Discussion
We were able to detect activation of the coagulation system in the lungs and blood of patients with sarcoidosis. Eight of 10 sarcoidosis patients had detectable levels of BAL D dimer, while none of 18 healthy subjects had detectable BAL D dimer. Our findings are in agreement with those of Nakstad et al who measured FDP by latex agglutination in the unconcentrated BAL fluids of patients with ILD. They found FDP in the BAL fluids of 6 of 22 sarcoidosis and 10 of 29 idiopathic pulmonary fibrosis patients and no FDP in the BAL fluids of 60 healthy individuals. We found a higher prevalence of BAL fluid FDP in our sarcoidosis patients probably because we used EIA, which is more sensitive than agglutination methods for antigen detection.

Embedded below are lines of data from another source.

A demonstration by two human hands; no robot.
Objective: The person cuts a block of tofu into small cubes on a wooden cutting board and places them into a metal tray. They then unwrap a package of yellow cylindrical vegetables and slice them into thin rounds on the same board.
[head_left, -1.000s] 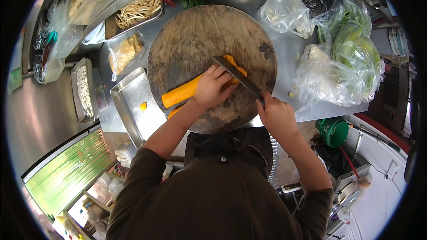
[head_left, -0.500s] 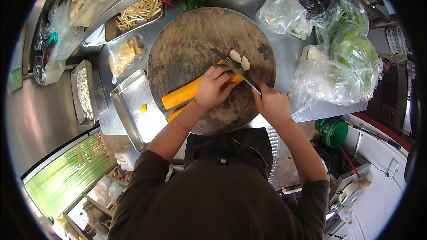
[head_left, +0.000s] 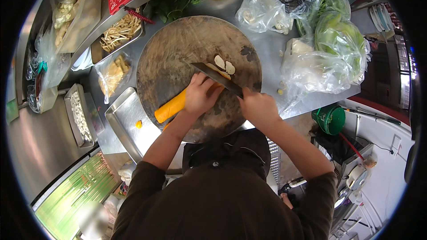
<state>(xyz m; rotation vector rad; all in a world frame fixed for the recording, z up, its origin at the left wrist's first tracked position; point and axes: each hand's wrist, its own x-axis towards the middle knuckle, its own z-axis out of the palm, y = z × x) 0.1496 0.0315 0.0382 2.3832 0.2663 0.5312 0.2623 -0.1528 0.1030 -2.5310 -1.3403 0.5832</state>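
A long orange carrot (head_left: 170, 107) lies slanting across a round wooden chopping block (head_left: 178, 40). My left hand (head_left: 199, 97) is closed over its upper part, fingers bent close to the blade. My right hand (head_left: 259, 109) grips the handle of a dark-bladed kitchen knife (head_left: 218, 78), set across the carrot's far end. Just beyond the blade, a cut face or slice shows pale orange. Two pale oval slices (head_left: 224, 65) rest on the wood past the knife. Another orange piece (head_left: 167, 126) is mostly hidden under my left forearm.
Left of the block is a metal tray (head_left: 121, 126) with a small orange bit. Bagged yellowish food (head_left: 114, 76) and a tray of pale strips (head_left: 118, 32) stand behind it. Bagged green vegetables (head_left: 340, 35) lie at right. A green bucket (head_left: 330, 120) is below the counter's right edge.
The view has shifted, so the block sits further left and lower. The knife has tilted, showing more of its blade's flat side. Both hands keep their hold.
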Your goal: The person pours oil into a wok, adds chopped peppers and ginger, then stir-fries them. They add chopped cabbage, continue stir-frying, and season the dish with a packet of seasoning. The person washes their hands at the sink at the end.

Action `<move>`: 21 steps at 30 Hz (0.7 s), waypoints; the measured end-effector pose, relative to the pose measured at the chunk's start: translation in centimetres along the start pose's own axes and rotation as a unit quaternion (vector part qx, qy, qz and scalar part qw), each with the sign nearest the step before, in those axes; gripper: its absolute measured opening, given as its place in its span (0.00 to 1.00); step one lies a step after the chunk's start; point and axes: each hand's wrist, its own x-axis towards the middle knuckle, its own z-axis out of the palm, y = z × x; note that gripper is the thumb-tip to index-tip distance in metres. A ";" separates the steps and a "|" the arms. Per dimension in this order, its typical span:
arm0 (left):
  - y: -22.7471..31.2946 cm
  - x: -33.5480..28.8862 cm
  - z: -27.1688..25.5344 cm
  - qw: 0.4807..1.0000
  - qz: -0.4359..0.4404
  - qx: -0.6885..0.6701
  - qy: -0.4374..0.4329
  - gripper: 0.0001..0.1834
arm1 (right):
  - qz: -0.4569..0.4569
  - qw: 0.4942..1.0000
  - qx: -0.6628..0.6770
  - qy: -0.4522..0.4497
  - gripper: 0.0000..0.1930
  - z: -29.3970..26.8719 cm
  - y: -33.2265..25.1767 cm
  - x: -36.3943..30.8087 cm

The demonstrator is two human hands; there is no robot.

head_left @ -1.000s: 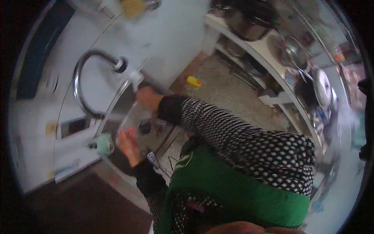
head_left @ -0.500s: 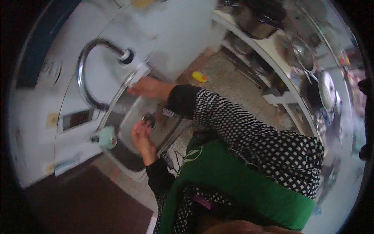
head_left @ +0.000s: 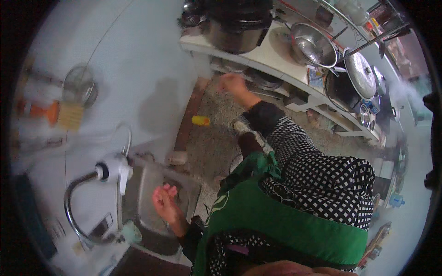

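My left hand [head_left: 165, 201] is over the metal sink [head_left: 148, 212]. Its fingers are loosely bent and slightly apart, and nothing shows in them. Stretched out past the sink, toward the shelves under the counter, is my right hand [head_left: 234, 86]. Motion smears its fingers, so I cannot make out whether they hold anything. A curved chrome faucet [head_left: 69, 202] with a white head [head_left: 114, 169] stands at the sink's left side. Near the faucet's base is a pale green object [head_left: 132, 232] whose kind is unclear.
A white counter [head_left: 286, 60] at the far right bears a large dark pot [head_left: 237, 30], a metal pan [head_left: 314, 46] and a silver lid [head_left: 360, 73]. On the floor lies a small yellow object [head_left: 200, 120]. A strainer [head_left: 79, 85] and an orange-handled brush [head_left: 69, 116] hang on the wall.
My right hand has left the faucet area and swung right, out beyond the sink. My left hand stays over the sink. The view has turned toward the counter.
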 end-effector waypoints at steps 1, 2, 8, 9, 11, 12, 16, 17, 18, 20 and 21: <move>0.5 -1.1 -0.2 1.000 0.003 -0.001 -0.024 0.15 | 0.035 0.989 -0.035 0.139 0.07 -3.3 0.2 1.2; 0.8 -2.1 -0.4 1.000 -0.007 0.012 -0.003 0.14 | 0.046 0.971 -0.132 0.196 0.11 -6.7 0.2 1.9; 5.2 -4.2 1.3 0.994 -0.048 0.091 -0.042 0.09 | -0.082 0.925 -0.174 0.328 0.29 -11.1 0.6 6.6; 6.0 -4.2 2.0 0.994 -0.063 0.084 -0.025 0.09 | -0.075 0.933 -0.117 0.332 0.29 -10.7 0.6 7.7; 8.3 -4.1 2.5 0.990 -0.097 0.100 -0.006 0.08 | -0.043 0.941 -0.007 0.335 0.28 -8.5 1.9 9.5; 9.0 -4.0 2.6 0.989 -0.098 0.111 -0.016 0.08 | -0.041 0.938 0.055 0.339 0.28 -7.7 2.4 10.9; 10.2 -3.4 3.0 0.989 -0.092 0.109 -0.044 0.07 | -0.118 0.932 0.127 0.318 0.25 -5.6 3.8 13.4; 9.9 -3.2 3.4 0.988 -0.102 0.111 -0.031 0.07 | -0.107 0.936 0.172 0.289 0.23 -5.4 4.2 13.2; 9.5 -2.9 3.7 0.989 -0.099 0.106 -0.030 0.07 | -0.120 0.942 0.181 0.257 0.21 -5.3 4.1 12.3; 8.4 -2.3 4.9 0.989 -0.094 0.104 -0.048 0.07 | -0.193 0.935 -0.099 0.282 0.18 -5.1 4.0 9.4; 7.8 -1.8 5.6 0.988 -0.091 0.107 -0.067 0.08 | -0.236 0.860 -0.326 0.314 0.17 -4.6 3.9 7.5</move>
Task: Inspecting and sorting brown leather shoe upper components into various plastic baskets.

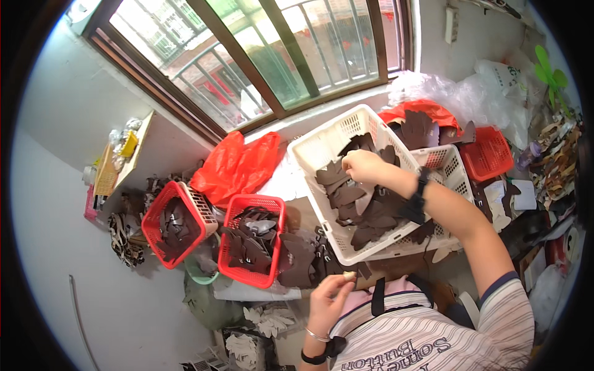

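Low in front of my body, my left hand (329,304) pinches a small pale yellowish piece (349,276) between thumb and fingertips; its kind is too small to tell. My right hand (365,167) reaches over a large white plastic basket (331,232), its fingers bent together at the heap inside. What those fingers hold, if anything, cannot be made out. Dark brown flat cut-out pieces (371,216), like leather or fabric, fill the basket loosely. More dark brown pieces (297,260) lie on the table between my left hand and a red basket (283,216).
Another red basket (145,226) with brown pieces tilts at the left, near a red plastic bag (238,167). A second white basket (461,176) and a small red basket (495,154) stand at the right. A window (278,62) lies behind the table.
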Motion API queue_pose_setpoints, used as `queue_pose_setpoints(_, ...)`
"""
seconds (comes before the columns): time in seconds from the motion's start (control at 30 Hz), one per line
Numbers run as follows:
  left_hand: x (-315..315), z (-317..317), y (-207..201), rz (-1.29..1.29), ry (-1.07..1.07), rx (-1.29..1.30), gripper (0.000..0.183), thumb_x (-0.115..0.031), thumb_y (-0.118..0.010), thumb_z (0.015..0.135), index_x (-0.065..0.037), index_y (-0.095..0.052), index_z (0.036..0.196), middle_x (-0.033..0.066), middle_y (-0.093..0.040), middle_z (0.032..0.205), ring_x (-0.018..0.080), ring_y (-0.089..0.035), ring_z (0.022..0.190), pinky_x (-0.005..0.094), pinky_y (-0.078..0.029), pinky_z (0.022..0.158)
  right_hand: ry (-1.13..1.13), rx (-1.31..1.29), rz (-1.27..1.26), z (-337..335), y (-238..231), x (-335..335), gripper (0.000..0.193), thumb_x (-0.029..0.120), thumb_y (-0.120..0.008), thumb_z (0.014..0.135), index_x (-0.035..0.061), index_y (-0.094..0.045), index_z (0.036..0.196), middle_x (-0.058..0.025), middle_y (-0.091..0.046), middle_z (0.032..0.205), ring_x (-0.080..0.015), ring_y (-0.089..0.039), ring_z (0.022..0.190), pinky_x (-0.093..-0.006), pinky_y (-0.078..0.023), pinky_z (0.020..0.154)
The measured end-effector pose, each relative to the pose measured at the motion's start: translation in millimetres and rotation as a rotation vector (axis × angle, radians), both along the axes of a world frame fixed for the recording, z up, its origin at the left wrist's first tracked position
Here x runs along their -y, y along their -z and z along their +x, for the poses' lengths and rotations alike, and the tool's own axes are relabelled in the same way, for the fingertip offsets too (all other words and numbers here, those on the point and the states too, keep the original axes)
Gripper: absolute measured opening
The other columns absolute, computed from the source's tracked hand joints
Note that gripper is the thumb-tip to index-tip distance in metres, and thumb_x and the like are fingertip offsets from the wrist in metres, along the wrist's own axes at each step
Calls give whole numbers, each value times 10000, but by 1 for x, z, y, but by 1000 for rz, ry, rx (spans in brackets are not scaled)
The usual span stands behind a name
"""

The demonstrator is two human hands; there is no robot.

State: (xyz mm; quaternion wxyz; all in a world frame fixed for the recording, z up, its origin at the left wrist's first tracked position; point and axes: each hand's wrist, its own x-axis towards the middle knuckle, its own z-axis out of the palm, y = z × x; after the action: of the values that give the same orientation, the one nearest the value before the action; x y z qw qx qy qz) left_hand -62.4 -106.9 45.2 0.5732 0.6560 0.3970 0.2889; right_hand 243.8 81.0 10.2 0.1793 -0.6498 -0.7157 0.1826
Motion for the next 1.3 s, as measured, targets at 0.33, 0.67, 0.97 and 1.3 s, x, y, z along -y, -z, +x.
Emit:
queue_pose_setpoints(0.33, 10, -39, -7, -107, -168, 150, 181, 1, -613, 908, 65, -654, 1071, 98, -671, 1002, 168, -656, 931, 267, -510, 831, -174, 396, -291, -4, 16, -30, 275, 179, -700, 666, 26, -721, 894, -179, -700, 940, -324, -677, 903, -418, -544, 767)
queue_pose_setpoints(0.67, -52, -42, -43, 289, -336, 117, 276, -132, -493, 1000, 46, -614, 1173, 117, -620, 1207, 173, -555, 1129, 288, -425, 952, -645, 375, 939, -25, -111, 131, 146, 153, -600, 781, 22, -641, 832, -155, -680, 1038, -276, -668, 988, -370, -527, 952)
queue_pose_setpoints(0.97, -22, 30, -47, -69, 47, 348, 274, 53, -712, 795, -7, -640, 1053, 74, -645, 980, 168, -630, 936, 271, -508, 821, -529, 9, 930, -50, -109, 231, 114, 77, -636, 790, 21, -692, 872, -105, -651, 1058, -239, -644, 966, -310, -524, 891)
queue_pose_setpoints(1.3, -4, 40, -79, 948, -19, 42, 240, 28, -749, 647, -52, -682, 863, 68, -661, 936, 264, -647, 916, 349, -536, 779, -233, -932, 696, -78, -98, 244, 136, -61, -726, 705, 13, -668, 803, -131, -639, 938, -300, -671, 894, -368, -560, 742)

Since patients with sarcoidosis had higher levels of BAL total protein than normal subjects and recovery of D dimer was greater at high total protein concentrations, levels of D dimer detected in BAL fluids from sarcoidosis patients may have been missed in fluids from healthy volunteers. For this reason, we cannot state that D dimer was absent in the alveolar lining fluids of normal subjects. However, we did not detect fibrinogen or FDP in BAL fluids from normal subjects by autoradiography, suggesting that D dimer is present, if at all, in very low concentrations. In contrast, autoradiography showed that BAL fluids from sarcoidosis patients contained variable amounts of fibrinogen polymeric and degradation products.